After pulling in the baseball and odds data, some cleanup was needed. The MLB data had full team names (Arizona Diamondbacks), while the betting data had abbreviations (ARI). I constructed a conversion map to convert the names to abbreviations. Other minor issues occurred in terms of game type and date, but those were easily solved by simple type conversions and filtering.

The biggest issue with the data was what I like to call “the doubleheader trap”. For those unfamiliar, occasionally baseball teams will play the same opponent twice in one day. Often it is to make up for a previous game cancelled due to weather. Usually the first game will be in the afternoon and the second will be in the evening. Initial joins on the data were done on date, which saw the loss of up to a dozen games on our test season. Changing the join to be on date, team and score proved to fix the issue. The New York Mets could have scored 1 run in each game on July 4th, but it was highly unlikely the Atlanta Braves would score 3 in both games as well.

Statistical Modelling

With the connection made, the time was to look at what stats I would use to assist my model. Runs (points scored) and wins are simple but should be useful enough for our purpose of determining the likelihood of a winner. These can be fed into the “Pythagorean Theorem of Baseball”, devised by Bill James, the father of modern baseball statistics. A team’s Pythagorean Expectation is a measure of how a team should do over a series of games, based on the runs they score and runs they allow. Teams that win more games than this amount are considered ‘lucky’ while teams that score less are considered ‘unlucky’.

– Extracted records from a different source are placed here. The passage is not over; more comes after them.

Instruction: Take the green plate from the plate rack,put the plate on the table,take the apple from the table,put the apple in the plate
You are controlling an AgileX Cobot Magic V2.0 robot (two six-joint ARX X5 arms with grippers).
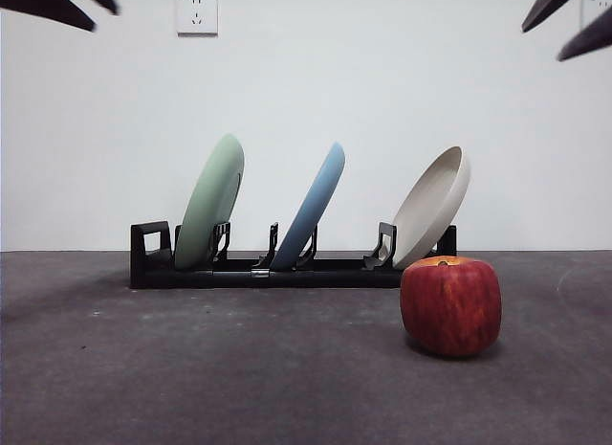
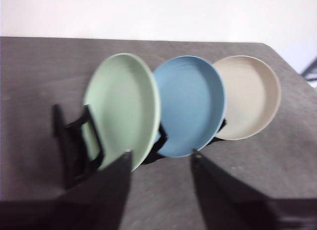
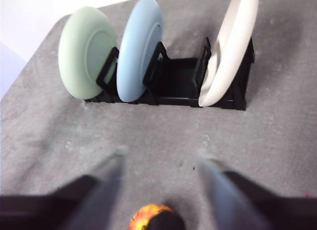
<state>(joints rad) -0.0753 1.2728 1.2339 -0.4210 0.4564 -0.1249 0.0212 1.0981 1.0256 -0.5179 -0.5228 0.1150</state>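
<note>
The bench (image 1: 115, 368) fills the lower part of the front view, dark grey and speckled. Across its middle runs the plate rack (image 1: 316, 271), low and black, carrying three plates that all lean toward the right of the frame. The green plate (image 1: 210, 201) stands in the leftmost slot, the light blue plate (image 1: 311, 208) in the centre, and the beige plate (image 1: 432, 208) at the right end. The apple (image 1: 450, 305) sits on the bench in the lower right of the frame, in front of the rack's right end and apart from it.

Nothing has been lifted yet, so the step in hand is taking the green plate out of the rack. The left hand (image 2: 161, 158) is released, jaws spread, hanging above the bench with the green plate just beyond its tips in the left wrist view. The right hand (image 3: 161, 156) is likewise released and holds nothing, the apple peeking in at the lower centre of its view.

To do this well, the left hand should probably close on the plate's upper rim, where it stands free of the holders, then draw it up along its own lean so it clears the slot without dragging the rack or knocking the blue plate beside it. The bare bench in the lower left looks a sensible landing spot.
</note>
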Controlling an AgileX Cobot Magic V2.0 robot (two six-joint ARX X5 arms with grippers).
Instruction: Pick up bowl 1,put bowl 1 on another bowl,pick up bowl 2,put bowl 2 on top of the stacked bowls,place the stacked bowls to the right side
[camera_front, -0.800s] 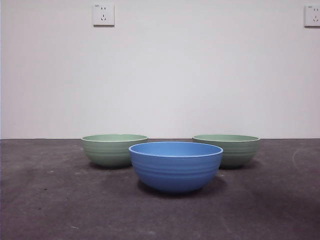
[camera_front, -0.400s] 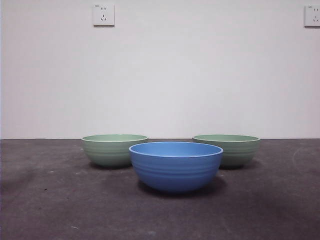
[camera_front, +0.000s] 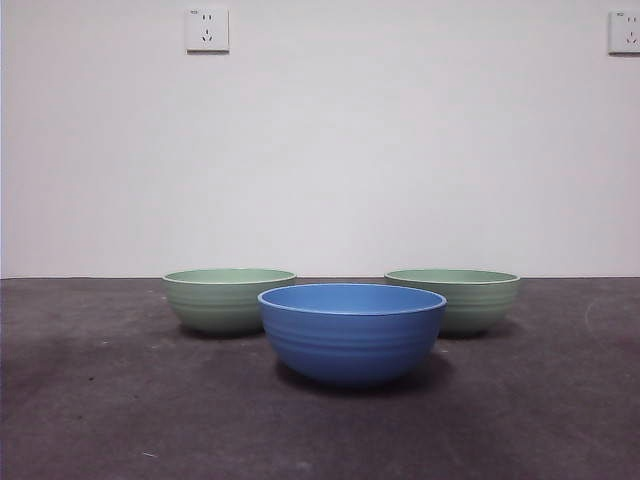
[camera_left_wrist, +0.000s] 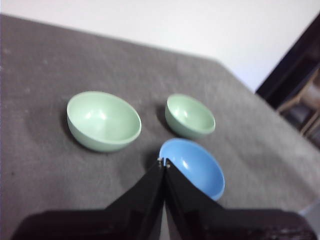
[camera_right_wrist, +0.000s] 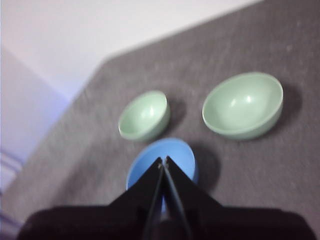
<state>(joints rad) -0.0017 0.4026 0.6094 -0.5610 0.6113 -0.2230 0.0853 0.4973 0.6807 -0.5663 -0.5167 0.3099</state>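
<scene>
- Right now, three ribbed bowls sit apart on the dark grey bench (camera_front: 90, 410), none stacked on another.
- Nearest the front camera stands the blue bowl (camera_front: 352, 332), upright and empty, about midway between the other two.
- Behind it and to the left in the front view sits the left green bowl (camera_front: 225, 299); behind and to the right sits the right green bowl (camera_front: 470, 298) — both upright, both empty.
- Left gripper (camera_left_wrist: 164, 162): jaws pressed together with nothing between them, held above the bench, its tips near the blue bowl's rim in the wrist view.
- Right gripper (camera_right_wrist: 163, 161): jaws likewise closed and empty, raised above the bench — its tips show over the blue bowl.
- Neither arm appears in the front view.
- Two white wall sockets (camera_front: 207, 29) show high on the pale wall behind.
</scene>
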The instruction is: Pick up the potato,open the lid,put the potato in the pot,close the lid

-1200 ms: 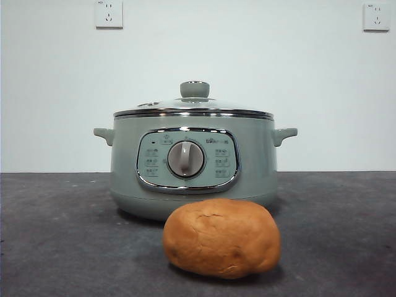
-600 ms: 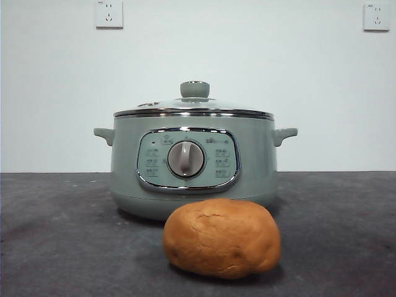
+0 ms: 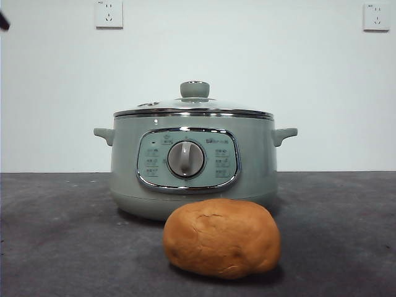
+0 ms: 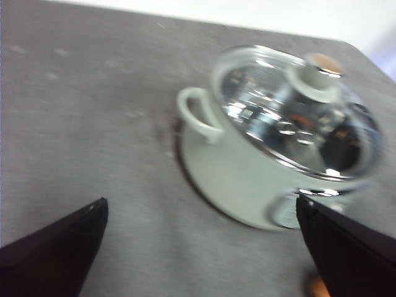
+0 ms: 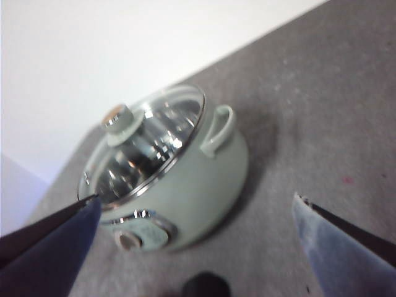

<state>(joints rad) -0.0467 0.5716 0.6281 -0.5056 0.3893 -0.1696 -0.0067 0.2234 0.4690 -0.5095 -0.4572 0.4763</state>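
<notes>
The orange-brown potato (image 3: 221, 238) lies on the dark table, close in front of the pot. The pale green pot (image 3: 193, 164) stands at the middle with its dial facing the front view. The glass lid (image 3: 193, 106) sits shut on it, with its green knob (image 3: 194, 90) on top. My left gripper (image 4: 201, 204) is open and empty, high above the table beside the pot (image 4: 241, 179), with the lid (image 4: 297, 117) in sight. My right gripper (image 5: 197, 197) is open and empty, high on the pot's (image 5: 192, 185) other side, looking down at the lid (image 5: 145, 148).
A black arm tip (image 3: 3, 21) shows at the top left corner of the front view. Two wall sockets (image 3: 109, 13) are on the white wall behind. A small dark round thing (image 5: 206, 286) sits on the table in the right wrist view.
A black arm tip has come into the front view's top left corner. The pot, lid and potato have not moved.
</notes>
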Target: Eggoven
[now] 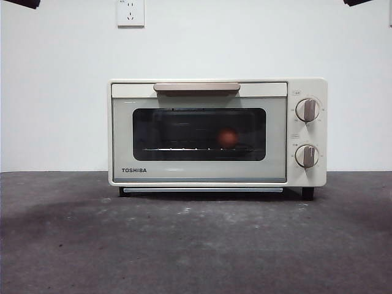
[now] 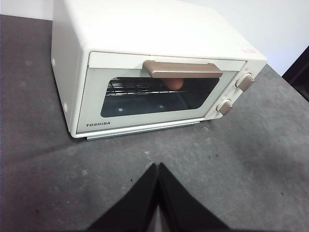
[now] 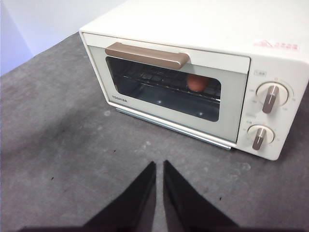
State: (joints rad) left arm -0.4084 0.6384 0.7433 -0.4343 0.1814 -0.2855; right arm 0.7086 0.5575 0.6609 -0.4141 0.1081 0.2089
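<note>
Both of our grippers hang above the table in front of the oven, holding nothing. Our left gripper [image 2: 158, 166] has its jaws pressed together at the tips; our right gripper [image 3: 159, 164] shows only a thin slit between its jaws, so we read it as closed too. In the front view each arm is no more than a black tip at a top corner.

Ahead of both lies the grey table [image 1: 196, 245], and on it the cream oven [image 1: 217, 131] with its door closed. The egg [image 1: 228, 138] sits inside on the wire rack [image 1: 184, 149], behind the dark glass, toward the side nearer the two knobs [image 1: 306, 110].

The tan handle [image 1: 196, 87] runs level along the top of the door, its long axis across our line of approach. We judge the door must come down first. The egg lies on our right gripper's side, so that arm seems better placed to reach in.
</note>
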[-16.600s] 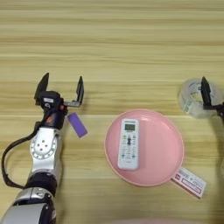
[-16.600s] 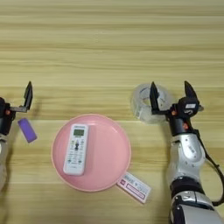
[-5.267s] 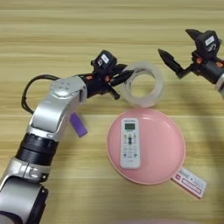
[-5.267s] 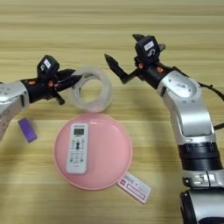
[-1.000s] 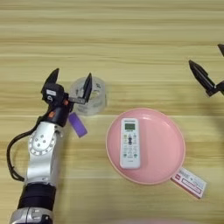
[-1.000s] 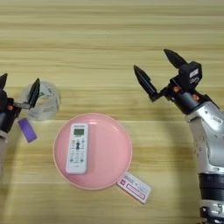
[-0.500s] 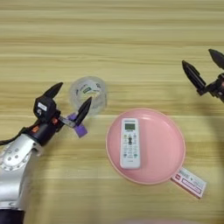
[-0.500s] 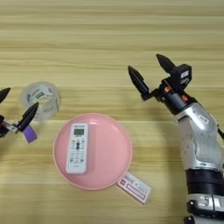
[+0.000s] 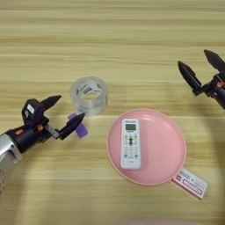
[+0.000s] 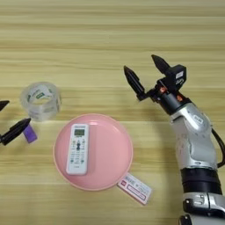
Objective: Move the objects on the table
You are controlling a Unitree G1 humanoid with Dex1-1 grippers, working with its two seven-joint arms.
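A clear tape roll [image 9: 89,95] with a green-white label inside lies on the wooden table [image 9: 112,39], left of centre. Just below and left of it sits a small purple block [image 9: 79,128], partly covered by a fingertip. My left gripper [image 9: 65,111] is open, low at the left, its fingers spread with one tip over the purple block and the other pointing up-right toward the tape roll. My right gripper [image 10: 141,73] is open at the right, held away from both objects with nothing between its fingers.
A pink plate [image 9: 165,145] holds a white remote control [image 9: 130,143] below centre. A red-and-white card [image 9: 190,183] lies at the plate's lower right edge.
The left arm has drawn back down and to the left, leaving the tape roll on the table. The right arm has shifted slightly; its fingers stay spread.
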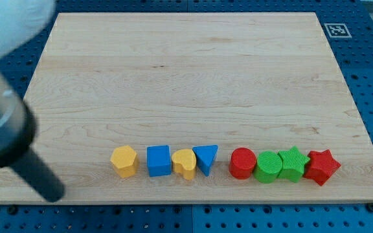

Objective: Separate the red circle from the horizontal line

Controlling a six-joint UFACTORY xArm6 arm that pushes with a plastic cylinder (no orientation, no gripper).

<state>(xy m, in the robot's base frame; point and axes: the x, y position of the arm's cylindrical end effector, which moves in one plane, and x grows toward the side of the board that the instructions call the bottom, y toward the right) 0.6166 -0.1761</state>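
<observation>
A horizontal line of several blocks lies near the view's bottom on the wooden board (186, 77). From left to right: a yellow hexagon (124, 161), a blue square (159, 160), a yellow heart (184, 163), a blue triangle (206, 158), then a small gap, the red circle (242, 162), a green circle (267, 167), a green star (292, 164) and a red star (321, 167). The red circle touches the green circle. My dark rod comes down at the view's bottom left; my tip (52, 192) is far left of the yellow hexagon and touches no block.
The arm's blurred white and dark body (2, 97) covers the view's left edge. A fiducial tag (337, 30) sits off the board's top right corner on the blue perforated table (371, 77).
</observation>
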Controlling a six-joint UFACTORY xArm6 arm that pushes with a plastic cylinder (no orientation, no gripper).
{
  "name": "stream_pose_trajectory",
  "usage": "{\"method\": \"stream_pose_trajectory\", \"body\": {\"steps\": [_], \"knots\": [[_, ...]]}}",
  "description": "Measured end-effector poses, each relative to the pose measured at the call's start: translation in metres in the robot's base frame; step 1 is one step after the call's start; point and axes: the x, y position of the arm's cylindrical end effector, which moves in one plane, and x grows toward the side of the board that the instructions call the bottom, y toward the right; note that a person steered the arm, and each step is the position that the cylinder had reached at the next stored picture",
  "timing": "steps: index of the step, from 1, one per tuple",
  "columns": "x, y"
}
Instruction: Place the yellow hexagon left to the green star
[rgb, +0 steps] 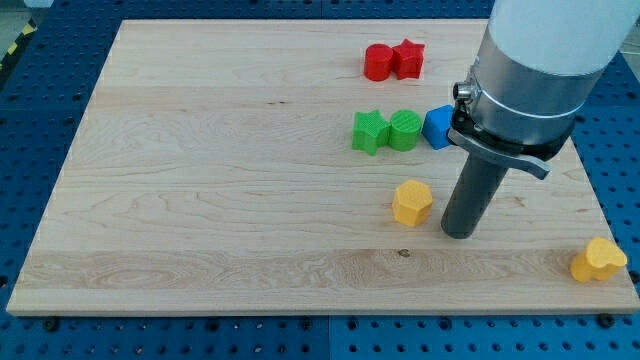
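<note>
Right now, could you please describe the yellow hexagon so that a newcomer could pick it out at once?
Start at the wooden board and find my tip, right of centre. The yellow hexagon sits just to its left in the view, below the green pair. The other yellow block lies far off at the board's bottom right corner and looks more rounded and notched.

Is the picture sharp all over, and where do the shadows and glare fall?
Camera view: lighting is even and soft, with no strong glare on the wooden board. The yellow hexagon and green star look crisp, each casting only a faint shadow. The big pale arm housing at the view's top right looks slightly soft; my tip shows a small dark shadow at its base.
</note>
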Motion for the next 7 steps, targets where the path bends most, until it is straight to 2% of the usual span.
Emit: {"method": "stream_pose_trajectory", "body": {"steps": [4, 6, 7], "knots": [[-0.001, -0.042], [-0.005, -0.018], [-0.035, -0.029]]}}
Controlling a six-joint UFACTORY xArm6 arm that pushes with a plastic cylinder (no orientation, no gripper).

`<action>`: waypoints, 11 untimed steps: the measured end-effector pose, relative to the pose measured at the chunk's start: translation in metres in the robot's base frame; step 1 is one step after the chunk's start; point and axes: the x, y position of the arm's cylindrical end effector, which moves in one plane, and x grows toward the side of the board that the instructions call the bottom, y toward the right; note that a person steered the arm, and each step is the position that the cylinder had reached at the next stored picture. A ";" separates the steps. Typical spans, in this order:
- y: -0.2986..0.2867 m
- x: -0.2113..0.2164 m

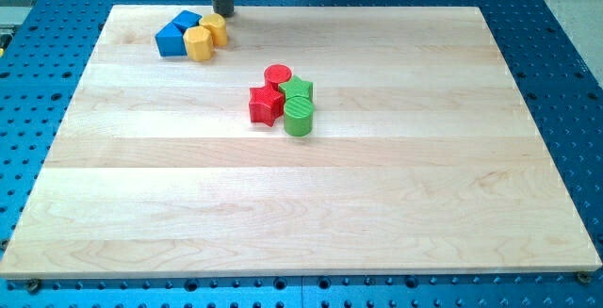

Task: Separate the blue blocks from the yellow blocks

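Observation:
Two blue blocks and two yellow blocks sit bunched together at the board's top left. One blue block [171, 40] is at the cluster's left and a blue cube [187, 22] is behind it. A yellow hexagonal block [199, 43] touches them on the right, and a yellow cylinder [215, 29] sits behind it. My tip [221, 13] is at the board's top edge, just above and right of the yellow cylinder, very near it.
A second cluster sits near the board's middle: a red cylinder [277, 75], a red star [266, 105], a green star [298, 89] and a green cylinder [299, 118]. The wooden board [301, 214] lies on a blue perforated table.

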 end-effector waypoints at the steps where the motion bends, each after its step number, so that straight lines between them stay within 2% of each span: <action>1: 0.005 -0.001; 5: 0.026 0.000; 7: -0.036 0.006; 10: -0.044 0.170; 11: -0.038 0.170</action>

The Pythagorean Expectation can then be fed into the log5 method to determine the probability that a team will beat another team. So even if a team is ‘lucky’ and outperforms their Pythagorean record, the log5 can counteract that and see the team for how they’re truly performing. This is perfect for a simple win/loss model built on simple features.

The centrepiece of the feature engineering was the calculate_rolling_features function. Instead of covering the entire season up to today, I decided that a look at the previous 10 games would be a better way to predict future outcomes. In real time, 10 games is about 2 weeks of games, and on sports websites it is often used as a delineation of a team’s recent play.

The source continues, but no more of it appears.